#### [Input]
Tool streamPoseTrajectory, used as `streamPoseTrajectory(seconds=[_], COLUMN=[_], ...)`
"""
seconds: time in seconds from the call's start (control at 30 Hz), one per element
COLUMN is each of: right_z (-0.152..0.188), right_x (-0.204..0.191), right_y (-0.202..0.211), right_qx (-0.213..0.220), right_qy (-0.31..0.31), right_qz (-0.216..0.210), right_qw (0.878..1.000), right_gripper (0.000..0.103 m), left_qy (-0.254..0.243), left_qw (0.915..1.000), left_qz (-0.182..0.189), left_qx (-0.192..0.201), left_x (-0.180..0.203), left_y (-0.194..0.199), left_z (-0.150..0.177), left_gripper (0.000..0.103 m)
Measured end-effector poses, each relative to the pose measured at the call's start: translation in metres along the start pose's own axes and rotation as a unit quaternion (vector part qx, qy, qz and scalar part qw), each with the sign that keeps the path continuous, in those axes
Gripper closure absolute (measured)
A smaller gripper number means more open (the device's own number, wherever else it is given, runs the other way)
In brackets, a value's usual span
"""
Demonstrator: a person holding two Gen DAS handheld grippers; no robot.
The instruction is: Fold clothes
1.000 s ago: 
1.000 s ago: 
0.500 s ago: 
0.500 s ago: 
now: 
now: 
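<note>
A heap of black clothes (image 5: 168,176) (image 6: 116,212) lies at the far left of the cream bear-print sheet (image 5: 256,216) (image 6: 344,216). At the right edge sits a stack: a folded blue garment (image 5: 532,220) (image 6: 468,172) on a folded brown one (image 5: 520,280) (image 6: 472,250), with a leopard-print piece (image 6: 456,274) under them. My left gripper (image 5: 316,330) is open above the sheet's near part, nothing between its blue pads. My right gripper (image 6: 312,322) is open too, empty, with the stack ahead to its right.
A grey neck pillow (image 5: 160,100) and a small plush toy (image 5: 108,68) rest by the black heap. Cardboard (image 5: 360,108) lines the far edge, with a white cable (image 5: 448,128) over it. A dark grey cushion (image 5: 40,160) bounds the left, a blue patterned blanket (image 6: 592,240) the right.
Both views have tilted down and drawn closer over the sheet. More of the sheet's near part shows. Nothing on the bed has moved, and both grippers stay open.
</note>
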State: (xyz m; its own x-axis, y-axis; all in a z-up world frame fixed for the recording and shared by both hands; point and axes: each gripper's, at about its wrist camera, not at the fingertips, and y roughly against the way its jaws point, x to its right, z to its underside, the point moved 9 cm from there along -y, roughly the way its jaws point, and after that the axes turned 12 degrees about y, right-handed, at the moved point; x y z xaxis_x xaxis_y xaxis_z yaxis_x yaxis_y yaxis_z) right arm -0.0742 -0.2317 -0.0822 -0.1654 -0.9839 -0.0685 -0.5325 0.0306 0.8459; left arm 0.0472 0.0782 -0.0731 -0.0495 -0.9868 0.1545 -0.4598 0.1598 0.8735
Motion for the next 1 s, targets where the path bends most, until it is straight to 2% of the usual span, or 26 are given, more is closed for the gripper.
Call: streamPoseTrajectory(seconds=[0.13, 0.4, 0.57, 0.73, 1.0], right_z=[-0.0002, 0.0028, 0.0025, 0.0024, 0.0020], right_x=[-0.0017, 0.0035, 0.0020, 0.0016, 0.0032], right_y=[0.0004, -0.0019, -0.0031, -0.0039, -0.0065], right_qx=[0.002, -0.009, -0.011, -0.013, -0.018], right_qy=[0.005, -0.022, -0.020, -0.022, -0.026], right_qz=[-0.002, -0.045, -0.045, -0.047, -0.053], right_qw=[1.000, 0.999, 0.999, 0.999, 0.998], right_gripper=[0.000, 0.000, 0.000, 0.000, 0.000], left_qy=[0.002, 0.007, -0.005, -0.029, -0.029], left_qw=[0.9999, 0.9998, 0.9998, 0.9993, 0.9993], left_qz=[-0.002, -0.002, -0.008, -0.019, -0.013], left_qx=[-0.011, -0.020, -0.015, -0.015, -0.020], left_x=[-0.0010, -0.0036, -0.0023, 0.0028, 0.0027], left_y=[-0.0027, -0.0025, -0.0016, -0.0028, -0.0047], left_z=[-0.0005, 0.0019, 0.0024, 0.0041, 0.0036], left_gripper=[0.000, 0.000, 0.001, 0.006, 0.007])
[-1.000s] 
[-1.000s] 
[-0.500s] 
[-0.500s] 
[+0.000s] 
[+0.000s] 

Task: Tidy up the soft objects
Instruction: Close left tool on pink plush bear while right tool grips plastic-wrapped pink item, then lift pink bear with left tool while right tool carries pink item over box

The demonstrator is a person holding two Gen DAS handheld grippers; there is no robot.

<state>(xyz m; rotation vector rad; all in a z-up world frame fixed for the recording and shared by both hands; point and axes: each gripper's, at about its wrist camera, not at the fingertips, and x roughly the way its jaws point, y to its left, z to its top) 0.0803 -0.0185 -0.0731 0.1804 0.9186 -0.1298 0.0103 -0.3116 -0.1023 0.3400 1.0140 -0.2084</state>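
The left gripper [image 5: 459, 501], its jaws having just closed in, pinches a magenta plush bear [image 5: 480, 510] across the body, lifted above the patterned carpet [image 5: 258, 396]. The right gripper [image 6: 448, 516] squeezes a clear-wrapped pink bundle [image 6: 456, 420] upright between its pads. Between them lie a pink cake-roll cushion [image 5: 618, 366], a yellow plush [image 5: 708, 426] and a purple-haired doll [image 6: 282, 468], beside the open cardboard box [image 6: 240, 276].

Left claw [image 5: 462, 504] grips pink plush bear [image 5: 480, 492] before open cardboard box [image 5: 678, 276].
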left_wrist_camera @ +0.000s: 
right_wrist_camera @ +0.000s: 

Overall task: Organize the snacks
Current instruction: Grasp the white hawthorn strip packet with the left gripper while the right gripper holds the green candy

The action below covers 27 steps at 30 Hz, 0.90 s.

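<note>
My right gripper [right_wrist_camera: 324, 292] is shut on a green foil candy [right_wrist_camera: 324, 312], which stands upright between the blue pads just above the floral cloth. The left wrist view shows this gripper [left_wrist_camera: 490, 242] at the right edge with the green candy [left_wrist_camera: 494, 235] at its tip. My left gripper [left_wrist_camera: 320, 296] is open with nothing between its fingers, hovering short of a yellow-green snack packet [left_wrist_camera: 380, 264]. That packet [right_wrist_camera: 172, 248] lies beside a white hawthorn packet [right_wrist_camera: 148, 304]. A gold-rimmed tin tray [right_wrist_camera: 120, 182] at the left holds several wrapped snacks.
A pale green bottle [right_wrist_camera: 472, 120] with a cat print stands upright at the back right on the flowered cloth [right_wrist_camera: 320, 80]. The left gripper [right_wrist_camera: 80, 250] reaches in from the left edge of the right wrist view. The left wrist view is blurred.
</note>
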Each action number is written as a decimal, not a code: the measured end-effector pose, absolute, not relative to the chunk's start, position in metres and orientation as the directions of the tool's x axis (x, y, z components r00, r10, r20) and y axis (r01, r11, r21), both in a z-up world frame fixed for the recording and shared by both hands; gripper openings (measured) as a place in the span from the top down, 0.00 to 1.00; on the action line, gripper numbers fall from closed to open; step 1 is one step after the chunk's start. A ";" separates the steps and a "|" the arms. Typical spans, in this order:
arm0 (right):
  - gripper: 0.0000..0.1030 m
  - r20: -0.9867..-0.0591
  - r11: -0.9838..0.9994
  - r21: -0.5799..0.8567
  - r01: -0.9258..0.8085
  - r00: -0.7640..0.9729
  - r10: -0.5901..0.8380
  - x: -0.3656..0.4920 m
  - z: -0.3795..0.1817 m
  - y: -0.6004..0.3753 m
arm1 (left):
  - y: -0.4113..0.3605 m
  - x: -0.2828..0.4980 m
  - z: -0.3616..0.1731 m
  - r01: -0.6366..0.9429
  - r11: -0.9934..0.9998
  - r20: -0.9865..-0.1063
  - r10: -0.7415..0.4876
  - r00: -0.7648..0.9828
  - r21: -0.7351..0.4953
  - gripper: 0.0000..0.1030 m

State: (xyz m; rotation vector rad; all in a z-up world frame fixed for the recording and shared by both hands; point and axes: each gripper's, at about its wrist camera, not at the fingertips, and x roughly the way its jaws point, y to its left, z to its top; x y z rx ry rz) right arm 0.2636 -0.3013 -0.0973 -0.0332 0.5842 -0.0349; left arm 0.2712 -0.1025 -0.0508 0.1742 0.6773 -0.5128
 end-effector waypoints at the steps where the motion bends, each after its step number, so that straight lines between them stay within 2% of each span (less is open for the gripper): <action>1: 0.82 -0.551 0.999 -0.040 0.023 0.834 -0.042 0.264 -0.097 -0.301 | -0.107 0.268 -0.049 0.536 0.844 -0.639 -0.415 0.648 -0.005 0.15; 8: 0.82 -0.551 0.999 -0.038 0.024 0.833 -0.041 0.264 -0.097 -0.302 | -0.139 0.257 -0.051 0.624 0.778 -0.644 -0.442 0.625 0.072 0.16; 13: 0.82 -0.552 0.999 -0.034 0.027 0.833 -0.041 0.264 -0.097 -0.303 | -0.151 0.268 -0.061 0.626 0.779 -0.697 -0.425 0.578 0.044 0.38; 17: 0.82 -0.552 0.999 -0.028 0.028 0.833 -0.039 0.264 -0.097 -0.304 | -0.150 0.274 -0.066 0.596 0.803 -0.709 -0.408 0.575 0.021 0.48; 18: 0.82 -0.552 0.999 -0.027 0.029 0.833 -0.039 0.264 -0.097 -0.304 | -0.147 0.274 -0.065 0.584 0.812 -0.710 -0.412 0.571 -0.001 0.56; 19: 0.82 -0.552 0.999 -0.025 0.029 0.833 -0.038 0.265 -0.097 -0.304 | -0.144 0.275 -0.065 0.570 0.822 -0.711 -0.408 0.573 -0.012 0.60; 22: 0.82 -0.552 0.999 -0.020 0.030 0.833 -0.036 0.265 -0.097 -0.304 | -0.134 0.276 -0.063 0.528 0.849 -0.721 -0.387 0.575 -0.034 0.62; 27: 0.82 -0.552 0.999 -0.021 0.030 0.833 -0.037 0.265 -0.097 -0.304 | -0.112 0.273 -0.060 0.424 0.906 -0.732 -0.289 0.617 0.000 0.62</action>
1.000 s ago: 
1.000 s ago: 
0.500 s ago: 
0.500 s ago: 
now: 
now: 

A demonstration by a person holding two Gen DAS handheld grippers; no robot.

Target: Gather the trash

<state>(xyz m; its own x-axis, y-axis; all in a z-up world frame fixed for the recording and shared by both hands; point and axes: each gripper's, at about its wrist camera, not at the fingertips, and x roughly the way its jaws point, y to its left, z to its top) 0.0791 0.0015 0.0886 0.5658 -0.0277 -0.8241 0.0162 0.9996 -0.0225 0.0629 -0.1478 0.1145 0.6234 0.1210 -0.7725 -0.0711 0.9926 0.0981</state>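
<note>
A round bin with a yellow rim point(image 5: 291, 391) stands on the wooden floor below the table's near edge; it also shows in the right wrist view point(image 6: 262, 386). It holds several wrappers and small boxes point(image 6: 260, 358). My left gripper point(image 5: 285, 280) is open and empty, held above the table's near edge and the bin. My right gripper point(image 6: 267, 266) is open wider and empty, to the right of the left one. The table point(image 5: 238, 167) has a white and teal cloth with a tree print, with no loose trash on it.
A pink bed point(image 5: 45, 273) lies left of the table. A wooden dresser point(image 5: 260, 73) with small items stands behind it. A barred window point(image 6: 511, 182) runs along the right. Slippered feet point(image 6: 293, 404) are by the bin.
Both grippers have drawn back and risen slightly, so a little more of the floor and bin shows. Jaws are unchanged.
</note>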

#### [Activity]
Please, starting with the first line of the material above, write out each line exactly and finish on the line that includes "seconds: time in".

#### [Solution to the problem]
Tool streamPoseTrajectory, used as `streamPoseTrajectory(seconds=[_], COLUMN=[_], ...)`
"""
seconds: time in seconds from the call's start (control at 30 Hz), one per element

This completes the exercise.